RX buffer size if I dont declare it what is the default size? What is the preferred and or max size?

lewisxhe commented 2 months ago

https://github.com/espressif/arduino-esp32/blob/cbe0f2ff0dd772edaf6aabfa4cc018021c0e3364/cores/esp32/HardwareSerial.cpp#L99

droidblastnz commented 2 months ago

https://github.com/espressif/arduino-esp32/blob/cbe0f2ff0dd772edaf6aabfa4cc018021c0e3364/cores/esp32/HardwareSerial.cpp#L99

thanks, so 256.

[HardwareSerial::HardwareSerial(uint8_t uart_nr)
  : _uart_nr(uart_nr), _uart(NULL), _rxBufferSize(256), _txBufferSize(0), _onReceiveCB(NULL), _onReceiveErrorCB(NULL), _onReceiveTimeout(false), _rxTimeout(1),
    _rxFIFOFull(0), _eventTask(NULL)
#if !CONFIG_DISABLE_HAL_LOCKS](url)

I have rewritten the code to remove any additional control or noise characters and now testing. Issue is very minor but happens after 2-3 days or longer. No sure how else to resolve it.
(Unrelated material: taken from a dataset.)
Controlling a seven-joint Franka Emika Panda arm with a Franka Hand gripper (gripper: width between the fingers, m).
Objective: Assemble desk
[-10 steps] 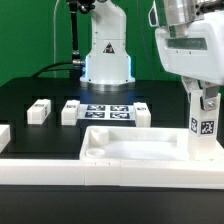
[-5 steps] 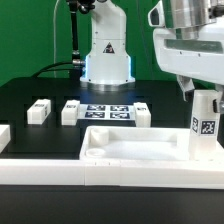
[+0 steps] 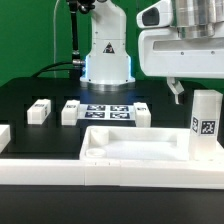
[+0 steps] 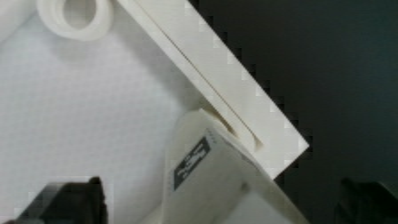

// Function to extract the numeric value (credit) from the message
float extractCreditValue(const String& data) {
    String balanceMessage = "";

    // Look for the first digit in the message to start extracting the balance
    bool numberStarted = false;
    for (int i = 0; i < data.length(); i++) {
        char c = data.charAt(i);

        // Once a digit is found, start building the balance string
        if (isDigit(c) || (numberStarted && c == '.')) {
            numberStarted = true;
            balanceMessage += c;
        }
        // Stop collecting once non-numeric characters appear after the number has started
        else if (numberStarted) {
            break;
        }
    }

    // Convert the balance string to a float and return it
    if (balanceMessage.length() > 0) {
        return balanceMessage.toFloat();
    } else {
        return -1.0;  // Return an error value if no numeric value was found
    }
}

// Example usage
String message = "Hi! Your Skinny balance is 4.35 credit";
float credit = extractCreditValue(message);

if (credit != -1.0) {
    pDBG("Get balance: ");
    pDBGln(credit);
    mqtt.publish(topicCredit, String(credit).c_str());  // Publish the balance
} else {
    pDBGln("Balance not found in the message.");
}

Revised code that focuses on extracting and returning only the numeric credit value, regardless of whether there is a dollar sign ($) or not. It searches for the first numeric sequence and extracts that as the balance.